For months, I've had the intention of buying a big block of clay for Silas to explore, inspired by this post and prior to that this book. I loved the idea of introducing this unique sensory experience; my hesitation came from the fact that in the Waldorf tradition the introduction of clay is delayed until the child is nine-years-old. This is because in the first stage of development (the first six years of life) maintaining warmth within the child is given great importance and working with cool, damp clay pulls warmth from the body. Ultimately, I decided to introduce clay in the hot months of summer so that he could benefit from the sensory experience while this cooling effect would be minimized.
I cut him a slab that was a couple inches thick, placing it on an over-sized cutting board along with a selection of bamboo kitchen utensils (forks, knives, and chopsticks), a wet sponge, and a collection of wooden massage tools that I've been gathering from thrift stores for this purpose.
He was a little hesitant to begin; not quite sure what to make of this mass of gray.
He started by taking all the tools and either setting them on top of the slab, or pressing them into it.
Then he did lots of poking and some scraping, making deep holes in the clay and then dragging the tool through it.
He made some balls and asked me to do the same, along with some coils. He pressed them flat with the end of the cylinder tool.
He made some snakes, which he also pressed flat.
And he spent a lot of time picking the clay off of his fingers and the tools, noticing the way that the clay hardened and dried. I tried to keep my talking to a minimum so that he could spend this first session in free exploration. We'll come back to this exploration often, I'm sure.

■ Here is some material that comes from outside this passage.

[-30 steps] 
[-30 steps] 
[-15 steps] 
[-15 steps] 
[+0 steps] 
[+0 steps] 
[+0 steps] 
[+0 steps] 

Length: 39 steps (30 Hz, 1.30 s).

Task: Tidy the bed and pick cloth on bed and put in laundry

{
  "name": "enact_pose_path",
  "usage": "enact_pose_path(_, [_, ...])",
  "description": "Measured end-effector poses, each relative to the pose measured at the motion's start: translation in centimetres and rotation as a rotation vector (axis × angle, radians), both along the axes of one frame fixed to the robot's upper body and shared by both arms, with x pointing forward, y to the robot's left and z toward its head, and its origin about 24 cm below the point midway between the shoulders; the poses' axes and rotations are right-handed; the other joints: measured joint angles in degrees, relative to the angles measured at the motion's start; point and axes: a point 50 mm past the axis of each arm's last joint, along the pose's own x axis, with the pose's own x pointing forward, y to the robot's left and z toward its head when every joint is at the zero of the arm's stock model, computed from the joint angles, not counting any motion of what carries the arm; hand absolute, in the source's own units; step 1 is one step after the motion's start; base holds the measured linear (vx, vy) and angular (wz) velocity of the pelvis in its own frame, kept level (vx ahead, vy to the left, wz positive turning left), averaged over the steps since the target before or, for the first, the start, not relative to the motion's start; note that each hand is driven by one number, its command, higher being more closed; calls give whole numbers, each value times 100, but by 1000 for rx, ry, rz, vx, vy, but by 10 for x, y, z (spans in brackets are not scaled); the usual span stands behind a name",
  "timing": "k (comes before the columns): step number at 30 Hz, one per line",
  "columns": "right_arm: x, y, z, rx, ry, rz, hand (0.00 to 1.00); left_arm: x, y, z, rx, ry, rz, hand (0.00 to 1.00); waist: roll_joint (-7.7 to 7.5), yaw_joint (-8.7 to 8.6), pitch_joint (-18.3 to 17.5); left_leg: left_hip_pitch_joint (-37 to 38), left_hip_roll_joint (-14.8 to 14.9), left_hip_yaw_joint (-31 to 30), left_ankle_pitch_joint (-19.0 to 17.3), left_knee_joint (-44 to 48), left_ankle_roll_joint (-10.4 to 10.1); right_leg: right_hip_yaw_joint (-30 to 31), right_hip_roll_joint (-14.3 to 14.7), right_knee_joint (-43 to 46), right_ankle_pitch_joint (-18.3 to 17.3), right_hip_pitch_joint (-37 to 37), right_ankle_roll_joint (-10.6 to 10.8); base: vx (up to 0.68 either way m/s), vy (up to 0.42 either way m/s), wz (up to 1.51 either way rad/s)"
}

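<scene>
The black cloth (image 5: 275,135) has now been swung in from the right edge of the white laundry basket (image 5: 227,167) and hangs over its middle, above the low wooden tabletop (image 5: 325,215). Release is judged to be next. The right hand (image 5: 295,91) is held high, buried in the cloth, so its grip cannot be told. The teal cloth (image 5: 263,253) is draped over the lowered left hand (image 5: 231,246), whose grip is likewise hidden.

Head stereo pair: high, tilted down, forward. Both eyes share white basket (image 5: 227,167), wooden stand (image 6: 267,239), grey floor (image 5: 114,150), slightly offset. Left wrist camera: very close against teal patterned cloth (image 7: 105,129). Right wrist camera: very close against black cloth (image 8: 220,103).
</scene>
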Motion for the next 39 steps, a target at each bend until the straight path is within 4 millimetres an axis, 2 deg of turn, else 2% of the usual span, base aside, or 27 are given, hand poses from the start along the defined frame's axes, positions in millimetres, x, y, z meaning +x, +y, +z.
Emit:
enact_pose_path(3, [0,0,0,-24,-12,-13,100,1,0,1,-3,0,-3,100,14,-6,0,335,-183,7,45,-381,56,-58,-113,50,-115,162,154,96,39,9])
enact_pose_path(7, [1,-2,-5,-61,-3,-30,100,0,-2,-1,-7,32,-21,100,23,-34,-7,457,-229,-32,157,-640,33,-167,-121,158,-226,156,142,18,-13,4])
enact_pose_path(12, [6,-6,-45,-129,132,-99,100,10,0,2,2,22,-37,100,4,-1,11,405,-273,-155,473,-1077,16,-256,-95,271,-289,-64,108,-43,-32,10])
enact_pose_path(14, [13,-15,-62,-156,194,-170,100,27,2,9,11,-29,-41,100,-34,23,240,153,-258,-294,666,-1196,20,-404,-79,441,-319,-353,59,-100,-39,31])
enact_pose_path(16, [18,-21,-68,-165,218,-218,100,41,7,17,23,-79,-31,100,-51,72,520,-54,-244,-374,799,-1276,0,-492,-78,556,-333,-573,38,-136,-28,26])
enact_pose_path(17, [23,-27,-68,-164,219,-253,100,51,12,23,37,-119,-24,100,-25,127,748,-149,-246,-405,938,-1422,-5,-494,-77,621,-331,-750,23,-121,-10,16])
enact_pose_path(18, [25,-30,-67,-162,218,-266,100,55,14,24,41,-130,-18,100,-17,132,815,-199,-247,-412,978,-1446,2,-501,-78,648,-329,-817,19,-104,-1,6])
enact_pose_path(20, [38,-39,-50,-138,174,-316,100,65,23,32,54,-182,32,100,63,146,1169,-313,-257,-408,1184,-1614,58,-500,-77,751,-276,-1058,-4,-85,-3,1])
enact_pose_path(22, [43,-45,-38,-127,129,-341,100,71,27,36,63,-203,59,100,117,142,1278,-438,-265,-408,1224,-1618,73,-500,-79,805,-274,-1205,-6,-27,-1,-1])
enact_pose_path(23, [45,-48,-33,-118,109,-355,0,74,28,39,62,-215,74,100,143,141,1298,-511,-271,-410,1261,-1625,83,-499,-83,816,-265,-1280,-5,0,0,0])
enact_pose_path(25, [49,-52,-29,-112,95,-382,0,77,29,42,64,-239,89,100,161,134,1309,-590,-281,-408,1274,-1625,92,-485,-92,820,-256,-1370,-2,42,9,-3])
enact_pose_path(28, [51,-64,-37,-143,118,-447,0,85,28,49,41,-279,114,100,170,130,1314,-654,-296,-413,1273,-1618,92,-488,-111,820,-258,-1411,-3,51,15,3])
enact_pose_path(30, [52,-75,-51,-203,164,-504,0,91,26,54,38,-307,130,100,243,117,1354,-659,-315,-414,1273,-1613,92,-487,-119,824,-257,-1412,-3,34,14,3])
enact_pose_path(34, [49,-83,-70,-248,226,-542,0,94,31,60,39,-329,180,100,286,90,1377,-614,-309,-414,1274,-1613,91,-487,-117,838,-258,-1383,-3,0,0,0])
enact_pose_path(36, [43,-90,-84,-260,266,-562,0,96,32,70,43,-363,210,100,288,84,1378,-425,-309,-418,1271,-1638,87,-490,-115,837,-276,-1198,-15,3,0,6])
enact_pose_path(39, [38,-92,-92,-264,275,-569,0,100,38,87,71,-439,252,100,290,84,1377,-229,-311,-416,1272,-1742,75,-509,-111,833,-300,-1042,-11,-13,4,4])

These three books (especially the first two titles) are wonderful for guidance:
Poking, Pinching & Pretending: Documenting Toddlers' Explorations with Clay by Dee Smith & Jeanne Goldhaber -- This is a detailed account of how one group of teachers set up a series of Reggio-inspired invitations to clay for toddlers and infants. Very inspirational and a great example of how to focus on process and exploration (this book and the one that follows are included on my recommended reading list, here).
The Language of Art by Ann Pelo -- There is a full chapter on the open-ended introduction of clay to children as well as how to extend their interest.
Exploring Clay with Children by Chris Utley and Mal Magson -- This is a great resource, especially for those who have no (or very little) experience working with clay. All the basics are covered as well as a selection of really great project ideas. The projects are more product, rather than process oriented, so it may be better for an older elementary-aged child.